▸ PROBLEM TO WORK ON
Whenever the word "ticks" turns up in a line of the data below, copy that line.

▸ Records drawn from a dataset

⁂

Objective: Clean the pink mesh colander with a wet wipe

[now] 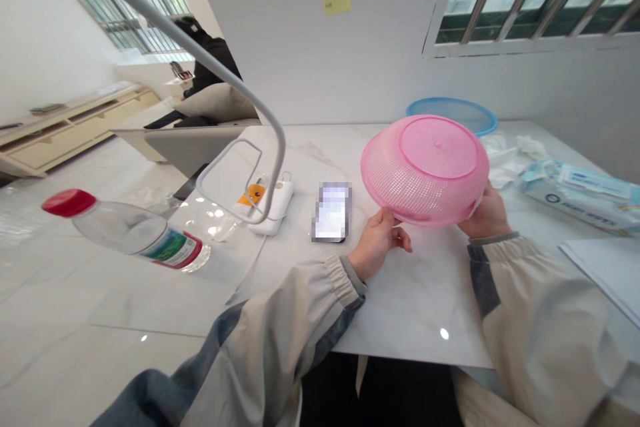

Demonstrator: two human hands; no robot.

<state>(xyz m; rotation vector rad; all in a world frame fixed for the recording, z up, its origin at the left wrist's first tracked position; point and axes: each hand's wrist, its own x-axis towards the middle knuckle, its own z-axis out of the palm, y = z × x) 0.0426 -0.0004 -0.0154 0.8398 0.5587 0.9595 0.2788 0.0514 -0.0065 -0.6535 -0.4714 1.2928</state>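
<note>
Both my hands hold a pink plastic strainer basket [425, 170] above the white marble table [400, 300]. The basket is tipped so that its round bottom faces me. My left hand [377, 240] grips its lower left rim with thumb and fingers closed. On the lower right rim sits my right hand [486, 215], fingers hidden behind the basket. A blue basin [455, 113] stands just behind the pink one.
A phone [332, 211] lies left of my left hand. Further left are a white charger box [273, 207], a lamp arm with a loop head [235, 180] and a red-capped water bottle [130, 230]. A wet-wipe pack [580, 193] and paper [607, 273] lie right. A person sits at the back left.
</note>
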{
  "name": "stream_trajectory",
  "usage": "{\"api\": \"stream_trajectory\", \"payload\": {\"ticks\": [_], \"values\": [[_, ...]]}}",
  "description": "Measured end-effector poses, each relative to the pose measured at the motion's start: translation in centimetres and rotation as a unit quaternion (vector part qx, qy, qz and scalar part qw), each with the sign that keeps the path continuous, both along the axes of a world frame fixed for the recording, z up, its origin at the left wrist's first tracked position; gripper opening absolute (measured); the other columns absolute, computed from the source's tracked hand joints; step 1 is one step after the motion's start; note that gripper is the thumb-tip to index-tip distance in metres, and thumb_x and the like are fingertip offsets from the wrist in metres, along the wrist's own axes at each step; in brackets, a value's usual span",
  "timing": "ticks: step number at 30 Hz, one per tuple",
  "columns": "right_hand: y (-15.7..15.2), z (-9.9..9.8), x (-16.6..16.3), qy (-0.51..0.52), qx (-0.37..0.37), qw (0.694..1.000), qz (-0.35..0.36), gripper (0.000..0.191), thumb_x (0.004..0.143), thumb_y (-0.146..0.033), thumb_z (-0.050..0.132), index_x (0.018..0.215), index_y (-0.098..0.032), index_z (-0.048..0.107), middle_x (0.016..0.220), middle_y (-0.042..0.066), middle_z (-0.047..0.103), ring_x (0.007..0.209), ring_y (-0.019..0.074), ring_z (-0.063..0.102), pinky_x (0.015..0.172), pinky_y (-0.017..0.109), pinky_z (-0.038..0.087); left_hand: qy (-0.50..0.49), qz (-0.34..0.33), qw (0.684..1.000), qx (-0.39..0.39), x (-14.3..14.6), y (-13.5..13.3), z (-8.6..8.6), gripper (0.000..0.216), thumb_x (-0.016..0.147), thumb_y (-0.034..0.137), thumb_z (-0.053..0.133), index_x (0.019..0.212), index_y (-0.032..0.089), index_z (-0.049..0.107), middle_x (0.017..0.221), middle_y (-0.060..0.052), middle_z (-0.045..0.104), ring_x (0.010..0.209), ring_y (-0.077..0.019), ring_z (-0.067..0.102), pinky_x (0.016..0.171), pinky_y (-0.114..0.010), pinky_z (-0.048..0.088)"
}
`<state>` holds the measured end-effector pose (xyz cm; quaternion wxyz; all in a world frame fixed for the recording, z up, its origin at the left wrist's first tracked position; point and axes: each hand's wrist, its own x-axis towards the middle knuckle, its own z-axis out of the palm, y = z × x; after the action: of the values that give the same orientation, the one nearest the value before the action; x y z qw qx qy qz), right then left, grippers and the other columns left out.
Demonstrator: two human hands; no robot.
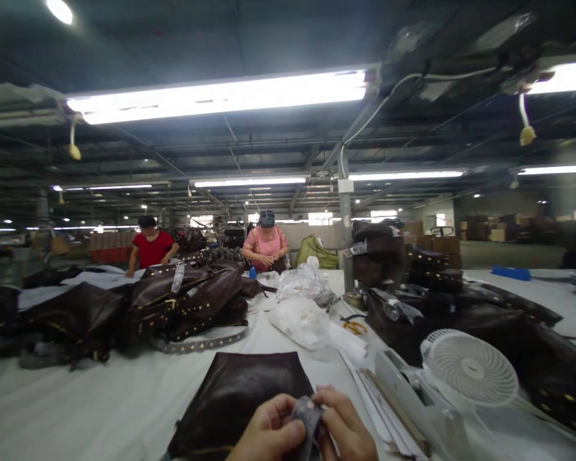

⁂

▸ THE COMPLETED TASK
  "usage": "{\"api\": \"stream_trajectory\", \"payload\": {\"ticks\": [_], \"values\": [[_, ...]]}}",
  "timing": "ticks: step number at 30 Hz, one per tuple",

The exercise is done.